28 March 2008
Dutch electronics company Philips has entered into a partnership with the state-owned CEF Group and privately owned Karebo Systems to set up a manufacturing facility as well as a recycling plant for energy-saving Compact Fluorescent Lamp integrated (CFLi) light bulbs in Lesotho.
In a statement this week, Royal Philips Electronics said that it would hold a 40% stake, with CEF and Karebo Systems each holding a 30% stake in the venture, which is a result of the United Nations Conference on Trade and Development’s mission to seek new business activities that will fuel economic growth in this region.
“With this joint venture Philips will be able to help stimulate economic growth while accelerating the uptake of energy-efficient light bulbs in general,” Philips said.
The market for energy-saving bulbs is growing rapidly globally and is expected to accelerate in the South African region through the efforts of the national government to significantly reduce energy consumption, with an intention to replace 80% of incandescent bulbs with energy-saving bulbs within the next four to six years.
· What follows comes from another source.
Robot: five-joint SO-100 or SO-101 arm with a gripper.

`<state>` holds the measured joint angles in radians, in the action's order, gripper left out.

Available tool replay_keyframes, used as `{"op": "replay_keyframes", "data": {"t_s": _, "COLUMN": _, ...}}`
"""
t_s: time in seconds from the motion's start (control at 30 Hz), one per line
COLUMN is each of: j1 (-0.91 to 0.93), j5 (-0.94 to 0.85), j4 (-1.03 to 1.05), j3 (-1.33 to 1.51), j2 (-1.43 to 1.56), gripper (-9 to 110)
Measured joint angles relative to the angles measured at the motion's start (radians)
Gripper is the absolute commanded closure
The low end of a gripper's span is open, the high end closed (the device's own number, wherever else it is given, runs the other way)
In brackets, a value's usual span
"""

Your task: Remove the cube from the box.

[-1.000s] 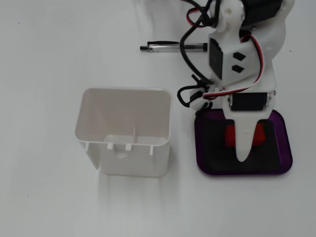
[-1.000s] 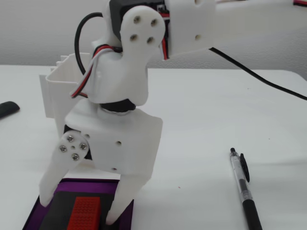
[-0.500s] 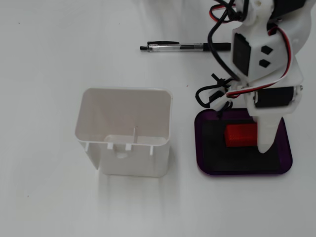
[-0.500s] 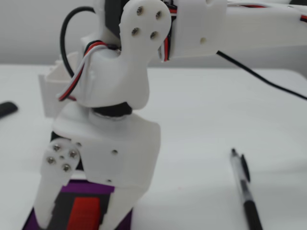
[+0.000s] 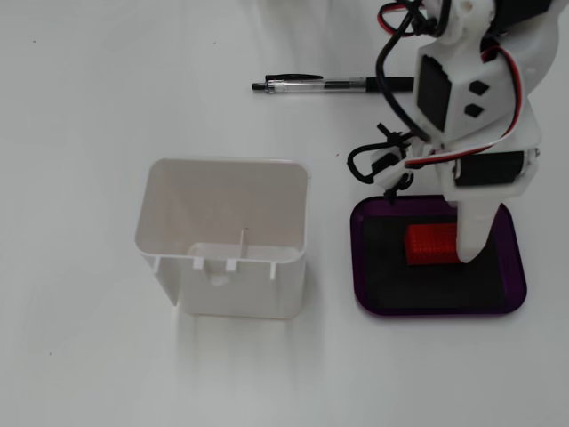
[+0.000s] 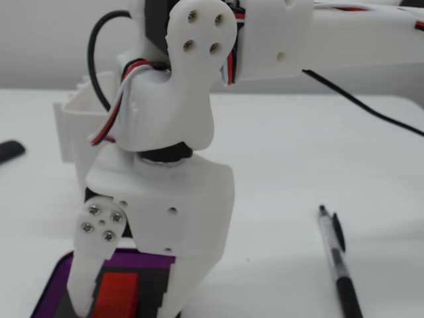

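Cube [image 5: 428,245]: red, studded top, lying on the black floor of the purple box [image 5: 514,267], right of centre in a fixed view. Gripper [image 6: 126,306]: white, lowered into the box, jaws parted, one finger either side of the cube; contact cannot be told. White container [image 5: 222,236]: left of box, apart. Pen [image 5: 333,85]: beyond, on the table [image 5: 71,107].

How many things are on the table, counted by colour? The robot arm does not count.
Red: 1, the cube
Purple: 1, the box
White: 1, the open container
Black and clear: 1, the pen
Total: 4
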<state>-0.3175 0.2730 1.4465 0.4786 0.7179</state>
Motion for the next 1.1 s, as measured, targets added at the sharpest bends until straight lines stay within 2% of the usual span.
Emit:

However, Philips expects to reduce this timeframe to approximately three years with the establishment of the Lesotho production facility. As CFLi bulbs save 80% energy compared to incandescent bulbs, the company believes it will help overcome energy shortages now being experienced in the country.
Quadruple win situation
The production facility in Lesotho will be run by local management, produce up to 15-million CFLi bulbs per year and is planned to be officially open for business in September 2008.
The joint venture will initially start with the assembly of CFLi lamps, followed by the production of burners for CFLi lamps and with the establishment of a recycling plant, and potentially, to gradually include the production of components.
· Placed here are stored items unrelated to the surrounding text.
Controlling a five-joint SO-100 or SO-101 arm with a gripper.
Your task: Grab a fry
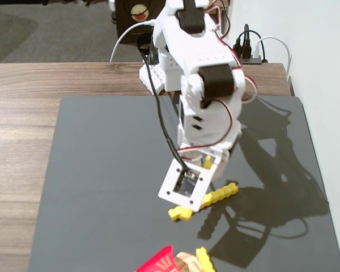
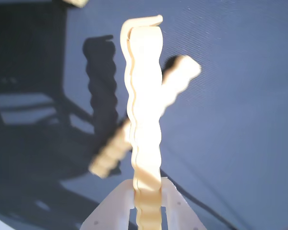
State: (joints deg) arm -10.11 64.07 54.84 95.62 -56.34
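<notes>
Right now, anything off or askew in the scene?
Mostly fine. The gripper is shut on one fry, sticking straight out. A second fry lies loose on the black mat beneath, apart from the red carton.

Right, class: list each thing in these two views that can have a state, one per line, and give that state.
gripper: shut on a fry, seen in the wrist view.
held fry: clamped at one end, sticking straight out from the fingers, off the mat.
second fry: lying flat on the mat, partly hidden under the arm.
red carton: at the bottom edge, cut off by the frame; cannot tell.
</notes>
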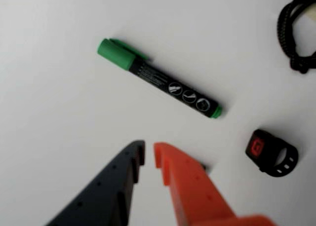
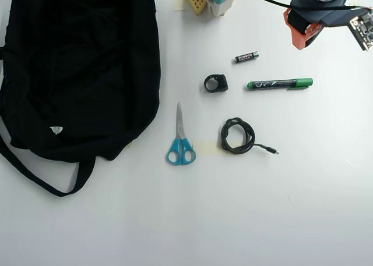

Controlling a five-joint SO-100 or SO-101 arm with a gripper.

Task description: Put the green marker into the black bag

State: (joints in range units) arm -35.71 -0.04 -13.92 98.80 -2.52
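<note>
The white counter (image 2: 303, 208) is flat and bright, with a few things spread on it. The biggest is one black bag (image 2: 76, 68), soft and floppy, lying at the left in the overhead view with a thin strap trailing below it. Next comes one pair of blue-handled scissors (image 2: 180, 145), then one coiled black cable (image 2: 237, 135) just beside them. One green marker (image 1: 158, 83) lies flat in the middle right, well apart from the bag. It looks light, stiff and smooth, so it may roll or slip. The dark middle part looks like the best place to grab, across its thin side. Smaller still are one black ring-shaped clip (image 2: 215, 83) and one little battery (image 2: 246, 57), both near the marker. The gripper (image 1: 149, 156) hovers above the counter near the marker, holding nothing. Its black and orange jaws are only a small crack apart.
</note>
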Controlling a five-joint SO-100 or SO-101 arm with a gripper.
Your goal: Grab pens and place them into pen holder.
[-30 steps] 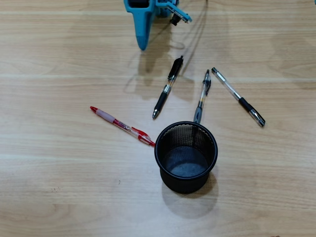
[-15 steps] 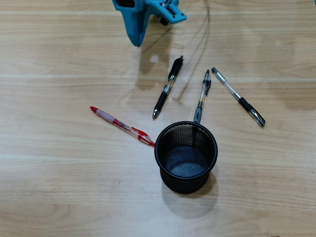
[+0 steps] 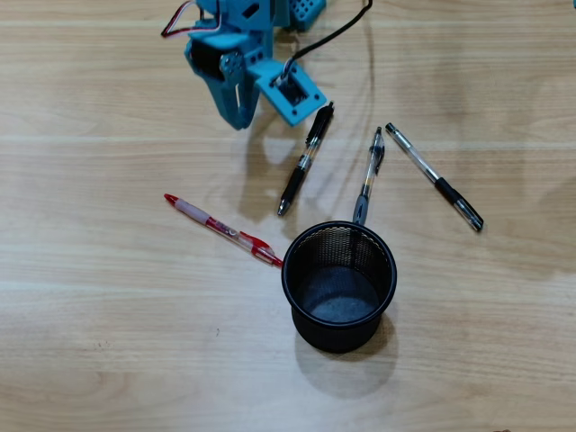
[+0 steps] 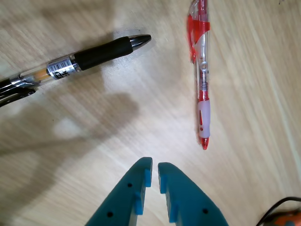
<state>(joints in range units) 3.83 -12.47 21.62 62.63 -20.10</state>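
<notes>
My blue gripper hangs over the wooden table at the top of the overhead view, jaws nearly together and holding nothing. In the wrist view the gripper points at bare wood between a black pen and a red pen, touching neither. From overhead, the red pen lies left of the black mesh pen holder. The black pen lies just below the arm. A second dark pen lies with its tip at the holder's rim. A third pen lies to the right. The holder looks empty.
A black cable runs from the arm toward the top right. In the wrist view, a cable and an orange part show at the bottom right corner. Bare wood surrounds the pens and the holder.
</notes>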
“With this joint venture we create a quadruple win situation,” said Philips SA general manager Luc Escoute.
He explained that the new facility would enable the company to meet the growing demand in energy efficient lighting solutions, stimulate economic development and help reduce electricity costs and cut carbon emissions.
“We are happy that this new facility will enable our region to manufacture energy saving bulbs that will help to overcome energy shortages and combat global warming,” said CEF Group chief executive Mputumi Damane. “This [joint venture] will help us securing sufficient supply of CFLi to meet the country’s ambitious targets in electricity reduction, especially in the residential sector.”
Karebo Systems MD Peter Kgame echoed those words, stating that switching to energy efficient lighting was the quickest and easiest way to make a significant contribution to reducing demand, and that Philips’ involvement in the project would bring high-quality energy-saving bulbs to the local market.
Huge potential savings
According to Philips, lighting accounts for around 19% of worldwide electricity consumption, and if all inefficient conventional lighting were switched to energy-efficient technologies, the potential worldwide saving would be about 40%.
“In South Africa only, we estimate that lighting represents 15 to 17% of the overall electricity consumption,” said Escoute.
He said that if the country aimed for a 40% reduction through energy efficient technologies, it could cut electricity consumption by 14 800 gigawatt-hours, reduce carbon dioxide emissions by 13.3-million tons and save the economy up to R5.3-billion.